Investigation of Phase Change Mechanisms of n-Alkanes Injected in Sub- and Supercritical Conditions

 

Abstract:

In the mixing controlled Diesel combustion concept, mixing processes are a key phenomenon significantly effecting power, efficiency and emissions in Diesel engines. A consequence of fuel-air-mixing is the phase change of fuel, a process that in sprays is not fully understood yet. In this study, phase change mechanisms of sprays of different n-alkanes at high pressure and temperature conditions are investigated. Mie scattering imaging is utilized to obtain the maximum liquid penetration of Diesel surrogates (Hexane, Heptane, Decane and Dodecane) injected into Nitrogen atmosphere in a constant volume chamber at supercritical temperature (reduced temperatures of minimum 1.1) and ambient pressures ranging from sub- to supercritical regarding the fuel’s critical point.
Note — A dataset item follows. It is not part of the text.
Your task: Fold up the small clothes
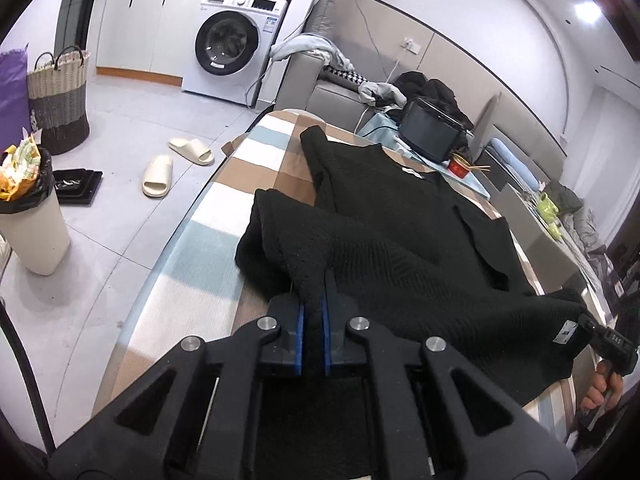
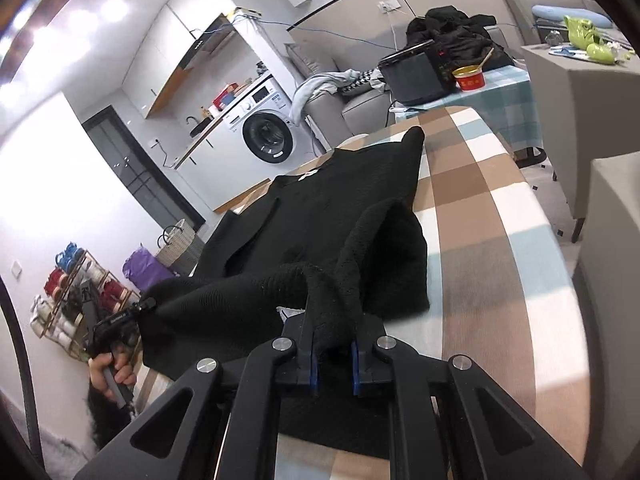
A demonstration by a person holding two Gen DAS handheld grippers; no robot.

Two 1D models are utilized to predict the liquid length based on the required enthalpy for full phase change. Siebers’ scaling law is used based on the assumption of adiabatic saturation of ambient gas by the injected fuel. Thus, the phase change is considered to take place due to mass transfer dominated evaporation. A modified model used in this study is fundamentally based on Siebers’ model, but with the assumption of reaching the boiling or critical point due to pure heat transfer. The theoretical models are validated against experimental data to identify phase change regimes. Results show that mass transfer based evaporation is the dominant mechanism at low ambient pressures and fit with experimental data well. Increasing the ambient pressure changes the phase transition mechanism to heat transfer dominated. The phase change mechanisms are depending on ambient conditions and fuel.